Kiel. Das Institut für Therapie- und Gesundheitsforschung in Kiel hat rund 2700 Mädchen und Jungen im Alter von 12 und 13 Jahren zu ihrem Verhalten befragt. 26 Monate zuvor war das Rauchverhalten schon einmal untersucht worden. Es ging um die Frage, wie weit die E-Zigarette unter jungen Teenagern verbreitet ist. E-Zigaretten gehören zu den neueren Nachahmerprodukten und wurden bisher als wenig attraktiv für Kinder und Jugendliche eingestuft. Die Studie entlarvt dies nun als Fehleinschätzung.

Denn bereits jeder 20. Schüler hatte in der 7. Klasse Erfahrungen mit E-Zigaretten. Dreiviertel davon rauchten auch konventionelle Zigaretten. Ein Viertel aber griff ausschließlich zur E-Zigarette. „Das ist eine beunruhigend hohe Zahl“, erklärt Prof. Reiner Hanewinkel, Geschäftsführer des Instituts für Therapie- und Gesundheitsforschung in Kiel. Er fürchtet, dass gezieltes Marketing für E-Zigaretten und auch für Wasserpfeifen Kinder dazu verführt, das Rauchritual einzuüben, und sie dauerhaft zu Rauchern zu machen. Gerade bei hohem Dauerkonsum steigt aber das Risiko, an Krebs zu erkranken.

Interessant ist aber auch, wer zur herkömmlichen Glimmstengeln und wer zu E-Zigarette greift: Zigaretten werden vor allem von Jungen mit eher niedrigem Bildungsniveau und mit rauchenden Eltern konsumiert. Auch die Neugier spielt eine große Rolle. Das alles begünstigt zwar auch den Griff zur E-Zigarette. Aber sie wird eben auch von Mädchen und bei hohem Bildungsniveau konsumiert. „Offenbar sind E-Zigaretten potentiell für breitere Schichten Jugendlicher attraktiv als konventionelle Zigaretten“, sagt Hanewinkel.

Der Gesetzgeber muss einen effektiven Schutz vor den Gefahren der E-Zigarette gewährleisten und durch Gesetzesänderungen den Konsum von nikotinhaltigen wie nikotinfreien E-Zigaretten regulieren, fordern deshalb das Deutsche Krebsforschungszentrum und das Aktionsbündnis Nichtrauchen.

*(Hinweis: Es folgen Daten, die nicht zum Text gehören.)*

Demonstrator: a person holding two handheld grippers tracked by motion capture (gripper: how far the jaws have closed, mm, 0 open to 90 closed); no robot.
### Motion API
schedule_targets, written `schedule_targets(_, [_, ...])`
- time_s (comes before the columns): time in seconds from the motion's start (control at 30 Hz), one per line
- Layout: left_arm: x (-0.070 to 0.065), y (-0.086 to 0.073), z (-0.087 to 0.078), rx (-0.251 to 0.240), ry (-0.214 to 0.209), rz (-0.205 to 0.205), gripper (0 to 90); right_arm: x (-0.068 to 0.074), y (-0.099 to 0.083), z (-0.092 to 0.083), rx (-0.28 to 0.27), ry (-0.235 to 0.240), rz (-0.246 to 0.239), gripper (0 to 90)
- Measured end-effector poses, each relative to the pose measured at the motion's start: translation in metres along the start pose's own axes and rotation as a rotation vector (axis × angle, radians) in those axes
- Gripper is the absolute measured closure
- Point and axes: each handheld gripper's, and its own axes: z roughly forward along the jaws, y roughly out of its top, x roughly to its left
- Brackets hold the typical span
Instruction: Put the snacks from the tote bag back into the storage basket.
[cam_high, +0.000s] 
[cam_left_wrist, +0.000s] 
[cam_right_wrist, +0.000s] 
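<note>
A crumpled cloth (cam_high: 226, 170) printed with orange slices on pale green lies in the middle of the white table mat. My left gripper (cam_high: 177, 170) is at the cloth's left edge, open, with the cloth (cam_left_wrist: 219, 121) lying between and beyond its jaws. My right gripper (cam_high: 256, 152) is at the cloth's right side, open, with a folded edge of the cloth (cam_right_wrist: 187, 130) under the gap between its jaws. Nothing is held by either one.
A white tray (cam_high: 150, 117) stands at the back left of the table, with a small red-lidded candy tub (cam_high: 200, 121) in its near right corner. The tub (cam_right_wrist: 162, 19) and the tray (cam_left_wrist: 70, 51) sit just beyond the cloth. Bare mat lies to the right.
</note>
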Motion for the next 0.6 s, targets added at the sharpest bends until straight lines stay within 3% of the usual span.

Der Weltnichtrauchertag am 31. Mai steht unter dem Motto: „E-Zigaretten und E-Shihas – Chemie für die Lunge“.

Schnelles Handeln sei auch notwendig, weil die neuen Ergebnisse dem allgemeinen Trend zuwiderlaufen: Dank gezielter Prävention sinkt der Absatz der klassischen Zigarette seit Jahren. Vor allem Jugendliche und junge Erwachsene rauchen weniger. „Demgegenüber entwickelt sich der Markt für E-Zigaretten rapide. Immer mehr erwachsene Raucher, aber auch immer mehr Jugendliche konsumieren solche vermeintlich harmlosen nikotinfreien und nikotinhaltigen Produkte“, warnt die Deutsche Krebshilfe. Insgesamt hätte schon ein Viertel der rauchenden Jugendlichen und jungen Erwachsenen E-Zigaretten ausprobiert.

Bei der E-Zigarette wird ein Chemikaliengemisch erhitzt, aber nicht verbrannt. Es entsteht ein Aerosol (eine Mischung aus einem Gas und einer fein verteilten Flüssigkeit oder fein verteilten Bestandteilen), das inhaliert wird. Beim Ausatmen belastet der Chemiecocktail auch die Umgebung.